Si jusqu’en juillet, le FCC tenait les clés du pouvoir, tout est allé vite, si vite qu’un mirage s’est produit en seulement trois jours. Le 14 juillet, à l’issue de rumeurs interminables, la Présidence annonce avoir pris acte de la démission du juge Benoît Lwamba, président de la Haute Cour. Au FCC, on ne veut pas croire à cette nouvelle. Des communiqués se succèdent mais l’intéressé, lui, reste muet. La pilule est dure à avaler mais le vin est tiré. Avec un juge de moins, la Haute Cour pouvait légalement continuer à fonctionner.

Sauf que 3 jours plus tard, deux autres de ses membres, Ubulu et Kilomba, seront nommés à la Cour de cassation. Ils se retrouvent dès lors dans un des 5 cas d’incompatibilité énumérés dans l’article 31 de la loi citée ci-haut. L’article 34 de la même loi octroie huit jours aux juges nommés à d’autres fonctions de lever l’option. Curieusement, Ubulu et Kilomba n’ont jamais usé de ce délai légal. Mieux, Ubulu a signé comme Président de la Cour de cassation sur la notification de sa nomination.

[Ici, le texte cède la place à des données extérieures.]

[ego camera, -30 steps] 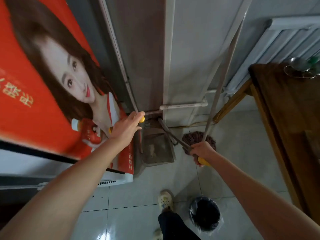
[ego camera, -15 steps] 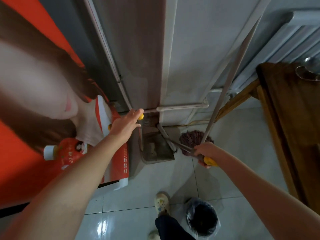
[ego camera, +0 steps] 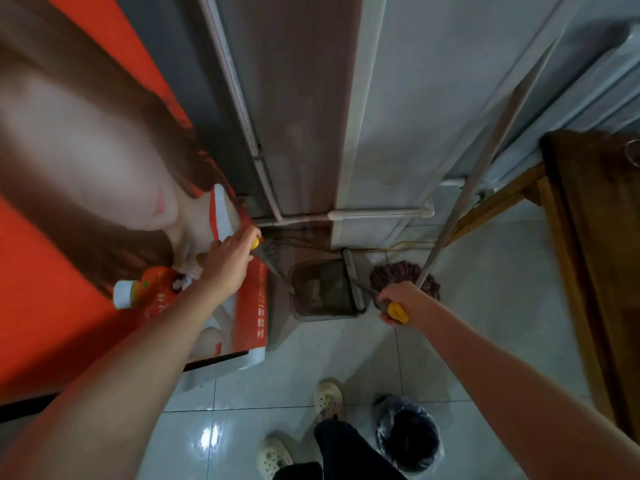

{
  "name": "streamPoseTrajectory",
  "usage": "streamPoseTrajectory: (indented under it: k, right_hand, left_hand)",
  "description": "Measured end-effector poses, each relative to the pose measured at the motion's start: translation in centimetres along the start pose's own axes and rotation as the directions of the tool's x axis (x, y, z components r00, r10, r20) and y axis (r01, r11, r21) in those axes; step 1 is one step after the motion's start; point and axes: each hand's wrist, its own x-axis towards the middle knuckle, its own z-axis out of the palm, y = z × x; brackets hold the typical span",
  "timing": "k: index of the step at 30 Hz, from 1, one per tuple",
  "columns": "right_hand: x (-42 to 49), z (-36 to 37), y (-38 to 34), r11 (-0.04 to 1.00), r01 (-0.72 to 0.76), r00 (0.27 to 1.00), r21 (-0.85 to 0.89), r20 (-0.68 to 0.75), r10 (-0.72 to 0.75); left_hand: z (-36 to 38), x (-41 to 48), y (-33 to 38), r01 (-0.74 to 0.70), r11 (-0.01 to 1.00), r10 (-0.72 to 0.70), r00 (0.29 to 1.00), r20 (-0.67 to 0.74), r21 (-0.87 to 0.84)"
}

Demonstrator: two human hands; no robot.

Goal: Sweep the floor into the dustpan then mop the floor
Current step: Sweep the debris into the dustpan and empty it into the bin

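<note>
Little has moved in the last second: both hands sit where they were, and only the view has swung closer to the orange poster [ego camera: 86, 150]. Left hand [ego camera: 228, 265] has its fingers curled round 1 yellow-tipped handle running down to the dustpan [ego camera: 322, 292], which stands on the floor [ego camera: 485, 306] in the corner. Right hand [ego camera: 398, 301] grips the broom [ego camera: 354, 278] handle likewise, the head lying along the pan's right side. The pan looks grimy inside, so I'd judge sweeping done or nearly so, though I can't be sure. Mopping is all left: the mop [ego camera: 405, 277] leans untouched against the wall, just behind the right hand. A lined bin [ego camera: 408, 434] by the feet and a wooden tabletop [ego camera: 595, 254] on the right leave little room.
</note>
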Motion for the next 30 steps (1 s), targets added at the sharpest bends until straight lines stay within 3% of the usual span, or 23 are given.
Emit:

Sentant le mal venir, le FCC a crié à l’inconstitutionnalité de ces ordonnances. Sauf que pour pareilles accusations, c’est justement la même Cour qui devrait statuer. Malheureusement avec 6 juges, impossible de siéger. Seule issue, obliger le Président à rapporter ces ordonnances. Cela passe notamment par la non-tenue de la prestation de serment de trois nouveaux. Contrairement aux autres juridictions, les membres de la Haute cour sont « présentés à la Nation, devant le Président de la République, l’Assemblée Nationale, le Sénat et le Conseil Supérieur de la Magistrature représenté par son Bureau » (Cf article 10 de la loi ci-haut cité).

Le FCC a donc trouvé son astuce pour capoter la cérémonie : ne pas l’organiser. Malheureusement, c’était sans compter sur la détermination de Fatshi d’en découdre. Plusieurs fois taxé de « marionnette » et de « pantin », l’homme semblait être décidé à récupérer une « portion » de son indépendance, même au prix du clash. Finalement, les juges ont prêté serment et il les a reçus. Désormais, si le Parlement veut faire tomber le Président, il doit se tourner vers cette Cour, composée à 33% de personnes qu’il n’a pas voulu cautionner.

Dissolution ou recomposition

Avec une partie de son indépendance en poche, le président ne semble pas vouloir s’arrêter en chemin. Les prochaines étapes de sa quête de liberté passeront notamment par l’Assemblée nationale et la CENI. Pour le second cas, Malonda est indésirable. C’est là l’un de rares points qui met d’accord CACH et Lamuka. Soutenu par le FCC, l’actuel secrétaire exécutif de la Centrale électorale a déjà perdu le soutien de 3 des 6 confessions religieuses qui le soutenaient. Il ne lui reste plus que l’Eglise orthodoxe, l’Armée du salut et l’Union des églises indépendantes.

Quant à l’Assemblée nationale, des voix s’élèvent pour réclamer sa dissolution. Pas sûr que le président ne prenne un tel risque car les deux conditions de ce cas de figure (crise entre le gouvernement et le Parlement ainsi que la convocation d’un nouveau scrutin dans les 60 jours) ne sont pas réunies. L’autre possibilité est de recomposer une nouvelle majorité. Ici encore, difficile pour le Président d’arriver à ses fins. Aucune majorité n’est possible aujourd’hui sans l’apport des regroupements du FCC. Somme toute, cette victoire de Fatshi ne sera donc pas la fin de la coalition mais une possible redéfinition des rapports de forces au sein du FCC-CACH, en attendant le dynamisme de la politique RD-congolaise.